A word, made up of only five letters, is the reason my eyes can't find it in them to give in to sleep.
And speaking of sleep, did you know that the average person will sleep 229,961 hours in their lifetime or basically one third of their life? Did you also know that this simple fact managed to keep me up at night for the entirety of the past week?
Because if I sleep one third of my life, when do I get to live my life?
I read 10 books in parallel, not because I am indecisive, but because I want more than this world allows me.
I always experience things half and half, because I am here, but I am thinking of everything that could have been if I weren't.
I've always hated my limitedness. I want to burn each and every map that says I am here to the ground.
I've always hated having just one, really short lifetime.
The possibilities of everything I could ever be narrowed down to one life time.
The idea of all the lives I will not live, all the universes I will not get to see, all the conversations I will never get to have, all the music I won't get to hear.
In the end, I am only one human among 7 billion humans, on a planet that has 195 countries. One human, on a planet that has a billion worlds within.

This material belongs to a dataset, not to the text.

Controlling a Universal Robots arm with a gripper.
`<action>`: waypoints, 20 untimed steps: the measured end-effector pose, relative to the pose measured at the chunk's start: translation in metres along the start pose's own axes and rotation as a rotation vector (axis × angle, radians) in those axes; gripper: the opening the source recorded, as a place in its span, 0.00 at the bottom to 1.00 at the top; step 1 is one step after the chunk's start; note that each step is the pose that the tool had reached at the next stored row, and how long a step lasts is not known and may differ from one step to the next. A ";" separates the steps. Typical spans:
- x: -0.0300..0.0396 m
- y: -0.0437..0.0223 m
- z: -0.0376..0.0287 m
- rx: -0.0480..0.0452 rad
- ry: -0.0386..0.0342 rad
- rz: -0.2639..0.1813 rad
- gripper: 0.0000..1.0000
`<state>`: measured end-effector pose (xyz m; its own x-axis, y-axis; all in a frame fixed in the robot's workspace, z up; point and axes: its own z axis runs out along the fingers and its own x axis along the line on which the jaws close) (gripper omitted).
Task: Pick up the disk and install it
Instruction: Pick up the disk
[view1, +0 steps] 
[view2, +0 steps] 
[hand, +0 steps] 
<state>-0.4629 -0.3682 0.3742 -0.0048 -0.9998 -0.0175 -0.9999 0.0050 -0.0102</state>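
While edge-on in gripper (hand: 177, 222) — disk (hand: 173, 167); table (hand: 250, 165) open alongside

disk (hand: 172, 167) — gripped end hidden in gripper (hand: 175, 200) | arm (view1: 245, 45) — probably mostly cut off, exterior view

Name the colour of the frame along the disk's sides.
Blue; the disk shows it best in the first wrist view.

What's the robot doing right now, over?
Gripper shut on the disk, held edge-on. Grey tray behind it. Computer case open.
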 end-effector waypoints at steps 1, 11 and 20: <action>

Do I dare mention the idea of the existence of other planets, other universes? I think not.
It makes my bones ache and my mind strain.
I am terrified of the idea of not living, the idea that I can only be one thing, or a limited number of things.
I am being burdened with the weight of something that's not there. All the forsaken possibilities.
It's both agonizingly beautiful and beautifully agonizing to be human.
The agony of not knowing, the agony of having no control over anything, of having no control over being here to begin with. The beauty, the beauty of loving and being loved and getting hurt and all the in betweens.
It's all too much and it's still not enough.